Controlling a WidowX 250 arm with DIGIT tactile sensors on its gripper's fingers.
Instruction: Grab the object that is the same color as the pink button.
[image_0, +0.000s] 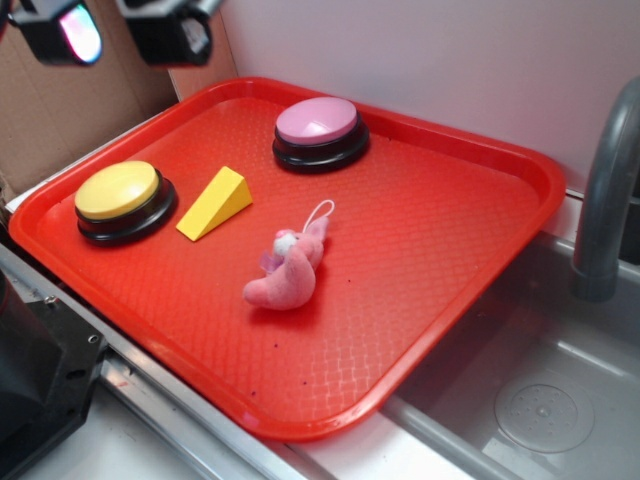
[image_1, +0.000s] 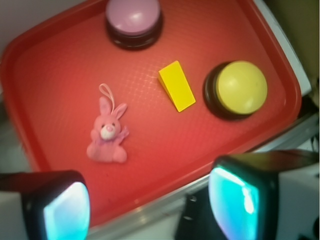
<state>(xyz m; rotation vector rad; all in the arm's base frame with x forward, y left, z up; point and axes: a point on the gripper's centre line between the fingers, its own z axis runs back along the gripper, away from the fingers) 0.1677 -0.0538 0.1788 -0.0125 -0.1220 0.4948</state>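
With the gripper (image_1: 150, 200) held wide and empty high above the tray (image_0: 480, 200), it is best lowered straight over the plush (image_0: 287, 272), clear of the wedge (image_0: 214, 204), before the soft body is pinched.

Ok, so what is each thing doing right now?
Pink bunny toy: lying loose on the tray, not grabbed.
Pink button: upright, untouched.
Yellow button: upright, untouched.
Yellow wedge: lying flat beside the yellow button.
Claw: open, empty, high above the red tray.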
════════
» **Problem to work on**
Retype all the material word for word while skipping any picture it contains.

» **Written answer**
Controlling a WidowX 250 arm with DIGIT tactile sensors on its gripper's fingers.
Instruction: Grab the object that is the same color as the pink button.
[image_0, +0.000s] 
[image_1, +0.000s] 
<state>(xyz m; rotation vector rad; all in the arm's base frame with x forward, y left, z up; point and axes: a point on the gripper's centre line between the fingers, its own z axis runs back along the gripper, away from the fingers) 0.1677 -0.0538 0.1788 -0.0125 -0.1220 0.4948</state>
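With the gripper (image_1: 150, 200) held wide and empty high above the tray (image_0: 480, 200), it is best lowered straight over the plush (image_0: 287, 272), clear of the wedge (image_0: 214, 204), before the soft body is pinched.

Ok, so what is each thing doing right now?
Pink bunny toy: lying loose on the tray, not grabbed.
Pink button: upright, untouched.
Yellow button: upright, untouched.
Yellow wedge: lying flat beside the yellow button.
Claw: open, empty, high above the red tray.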

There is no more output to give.